EXERCISE OBJECTIVE:
Here is a listing; work out how many of its lines contain the word "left", and state only that number.

DATA SEGMENT:
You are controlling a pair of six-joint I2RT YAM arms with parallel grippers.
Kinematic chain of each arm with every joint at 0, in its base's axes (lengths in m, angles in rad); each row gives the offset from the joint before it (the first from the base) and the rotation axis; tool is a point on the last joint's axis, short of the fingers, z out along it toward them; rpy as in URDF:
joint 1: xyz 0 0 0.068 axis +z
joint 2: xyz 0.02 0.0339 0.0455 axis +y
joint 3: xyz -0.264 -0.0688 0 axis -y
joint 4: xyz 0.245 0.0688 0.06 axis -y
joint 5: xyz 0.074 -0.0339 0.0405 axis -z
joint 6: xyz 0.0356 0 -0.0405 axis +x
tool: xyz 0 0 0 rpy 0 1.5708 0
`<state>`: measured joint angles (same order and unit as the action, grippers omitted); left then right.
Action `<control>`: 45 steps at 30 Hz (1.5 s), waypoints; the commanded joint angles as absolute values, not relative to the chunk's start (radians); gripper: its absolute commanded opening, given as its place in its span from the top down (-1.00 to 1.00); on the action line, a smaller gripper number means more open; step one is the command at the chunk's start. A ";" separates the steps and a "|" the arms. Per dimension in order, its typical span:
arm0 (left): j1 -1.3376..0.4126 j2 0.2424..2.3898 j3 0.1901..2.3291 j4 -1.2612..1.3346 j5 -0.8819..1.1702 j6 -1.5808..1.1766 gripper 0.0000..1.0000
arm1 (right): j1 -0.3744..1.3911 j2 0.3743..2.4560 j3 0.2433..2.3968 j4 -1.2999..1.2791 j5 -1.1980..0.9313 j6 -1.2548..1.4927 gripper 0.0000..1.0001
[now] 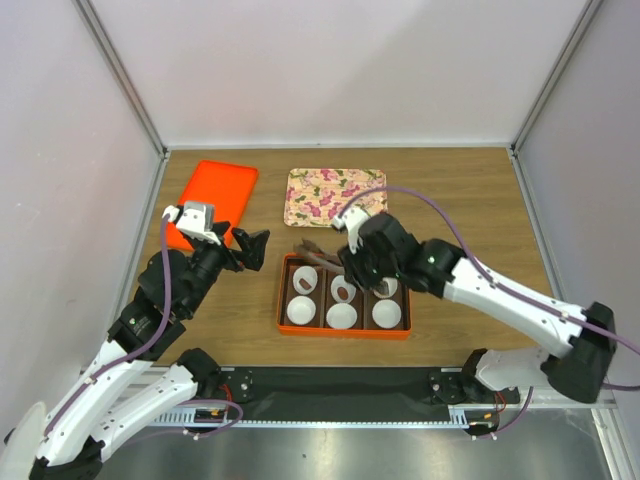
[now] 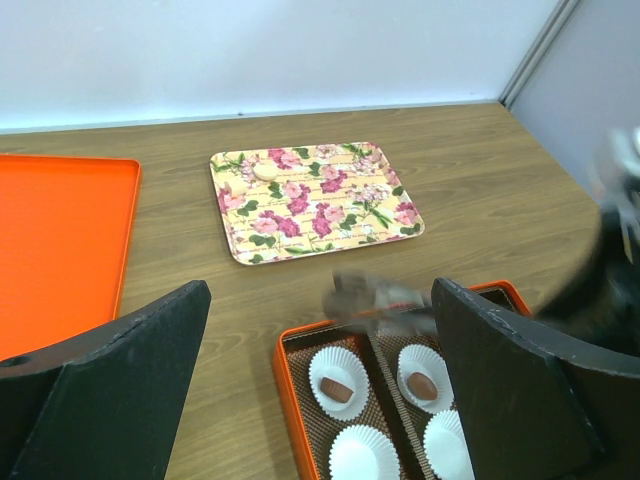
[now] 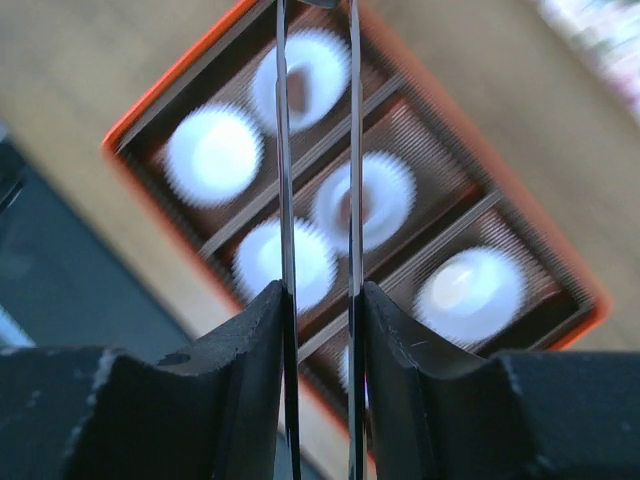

EXERCISE SOLUTION:
2